Specs and feature-wise, the brutally futuristic-looking A50 X has 40mm graphene audio drivers that debuted in the Logitech G Pro X 2, a built-in mic capable of 16-bit 48 kHz input, Dolby Atmos support (with a Dolby license), and Logitech’s Lightspeed wireless connectivity. It also has EQ / levels tuning through Logitech G Hub (the first Astro headset to use the parent company’s app), Bluetooth for mixing in your phone audio or connecting to a Nintendo Switch (sans easy swapping), a claimed battery life of up to 24 hours on a single charge, a USB-C port in lieu of the previous model’s Micro USB, and two HDMI 2.1 inputs. Those HDMI ports are the key to connecting your Xbox and PlayStation consoles, and they support up to a 4K / 120Hz signal to pass through a single HDMI-out to your TV or monitor — meaning you shouldn’t lose any of the fancier current-gen features like VRR or ALLM if your TV supports them.

If the A50 X’s passthrough setup sounds a little confusing (ah, the joys of HDMI), it’s because it kind of is. To fully utilize it, you’ll need to plug your PlayStation and Xbox into the docking station of the A50 X via their HDMI connections (the ones you would normally plug into your TV or home audio receiver). The docking station then has to have USB connections with each console, your PC, and a power source. A lone HDMI-out from the dock then unifies all of those devices onto one input of your TV. Pick up the headset and hit the button on the ear cup to cycle between those connected devices on your TV. If you keep the headset docked, the same button should still cycle between them while letting the audio skip it and continue on to your TV speakers or sound bar. 

You may notice that the A50 X doesn’t have a third HDMI-in port for connecting a PC, and that’s because Logitech seems to think PC gamers only want to use DisplayPort (which, to be fair, generally has higher bandwidth and more built in goodies than HDMI).
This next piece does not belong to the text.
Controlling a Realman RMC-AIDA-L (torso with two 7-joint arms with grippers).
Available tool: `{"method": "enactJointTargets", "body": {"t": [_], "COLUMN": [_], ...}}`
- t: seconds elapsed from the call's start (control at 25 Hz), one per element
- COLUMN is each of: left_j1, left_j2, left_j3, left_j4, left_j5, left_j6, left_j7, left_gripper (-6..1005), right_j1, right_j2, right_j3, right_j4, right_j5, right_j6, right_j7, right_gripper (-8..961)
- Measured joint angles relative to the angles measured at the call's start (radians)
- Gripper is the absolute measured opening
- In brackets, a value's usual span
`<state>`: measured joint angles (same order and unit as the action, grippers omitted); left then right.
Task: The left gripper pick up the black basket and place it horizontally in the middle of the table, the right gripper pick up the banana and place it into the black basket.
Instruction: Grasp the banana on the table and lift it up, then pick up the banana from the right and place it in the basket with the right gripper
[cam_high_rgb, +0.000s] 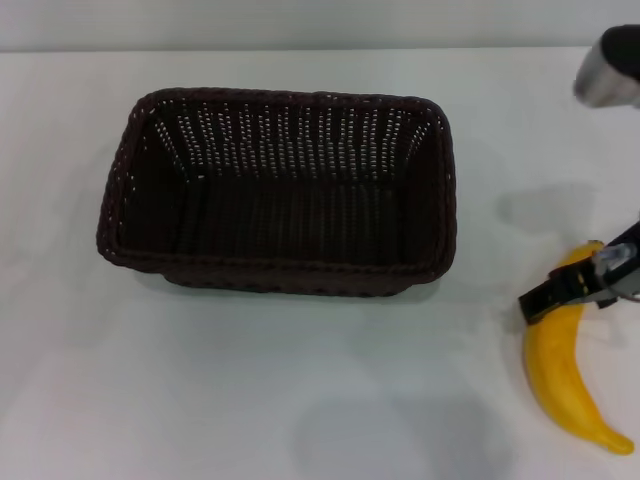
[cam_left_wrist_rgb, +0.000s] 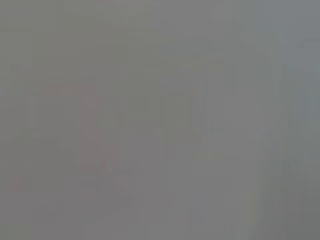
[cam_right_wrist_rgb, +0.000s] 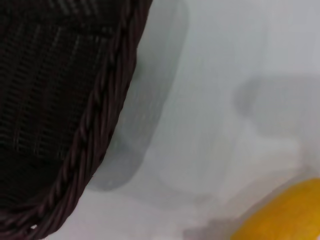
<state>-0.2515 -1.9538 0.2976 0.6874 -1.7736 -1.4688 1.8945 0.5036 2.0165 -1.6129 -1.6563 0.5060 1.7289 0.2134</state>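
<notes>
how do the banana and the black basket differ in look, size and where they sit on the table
The black basket is dark woven wicker and rectangular; the banana is smooth, yellow and curved. The basket is far bigger than the banana. The basket sits mid-table with nothing at it, open side up and empty; the banana lies near the table's right edge with the right claw at its upper end. Both rest on the white table.

1. The right gripper (cam_high_rgb: 585, 285), over the banana (cam_high_rgb: 565, 375), is cut off by the frame edge; its finger opening cannot be judged.
2. Only featureless grey is shown in the left wrist view.
3. In the right wrist view, the black basket (cam_right_wrist_rgb: 60, 100) is cropped.
</notes>
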Motion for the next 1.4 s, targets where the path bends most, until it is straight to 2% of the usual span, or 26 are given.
{"method": "enactJointTargets", "body": {"t": [0.24, 0.64, 1.12, 1.28, 1.4], "left_j1": [0.001, 0.006, 0.013, 0.018, 0.023], "left_j2": [0.005, 0.005, -0.003, -0.005, -0.011], "left_j3": [0.002, 0.000, 0.000, 0.000, 0.000], "left_j4": [-0.006, -0.006, -0.001, 0.001, 0.002], "left_j5": [-0.002, -0.003, -0.009, -0.010, -0.012], "left_j6": [-0.001, -0.011, -0.021, -0.027, -0.027], "left_j7": [0.001, 0.002, 0.001, 0.000, -0.002], "left_gripper": [875, 875, 875, 875, 875], "right_j1": [0.042, 0.066, 0.091, 0.069, 0.035], "right_j2": [0.005, 0.003, -0.001, -0.004, -0.005], "right_j3": [-0.047, -0.093, -0.133, -0.072, 0.063], "right_j4": [0.093, 0.181, 0.212, 0.176, 0.072], "right_j5": [0.000, -0.011, -0.085, -0.147, -0.171], "right_j6": [-0.021, -0.063, -0.068, -0.062, -0.066], "right_j7": [0.026, 0.027, 0.009, -0.045, -0.143], "right_gripper": [791, 782, 541, 484, 495]}}
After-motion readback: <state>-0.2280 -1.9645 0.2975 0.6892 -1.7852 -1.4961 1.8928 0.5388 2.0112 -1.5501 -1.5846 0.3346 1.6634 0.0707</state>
The headset can still switch over to a connected PC with one of the three USB-C ports on its dock used for data connections of the two consoles and a computer, but switching over to your desktop monitor will have to be done manually (like you’re in the Stone Age).

Each A50 X comes with its dock, receiver, and a double Y-style cable that connects to both a USB power source and your computer.
Image: Logitech

Logitech seems to envision the A50 X as the one gaming headset to rule them all, and once you have your whole gaming setup running through it, you just press the PlaySync button on the rear of the right ear cup to cycle between setups. If you want to play games or use your computer with the audio coming through your speakers, for local multiplayer or because you simply don’t feel like putting headphones on at that moment, the same PlaySync button will still be used to switch video signals and pass along the audio to another device while it’s docked. The dock therefore becomes an important focal point of your setup, though you can still charge the A50 X without it by plugging into the headset’s own USB-C port — an essential task if you ever need to charge while you play.

The Astro A50 X has a lot of the natural updates you’d expect over the A50 headset from 2019 (a switch to USB-C and new audio and mic drivers), though you may need to really be into the multi-console switching to get the most out of the nearly $400 cans. If you do want one headset to handle everything across your whole gaming setup (and you don’t care for using any of the various 3.5mm wired options out there), the A50 X is the only game in town.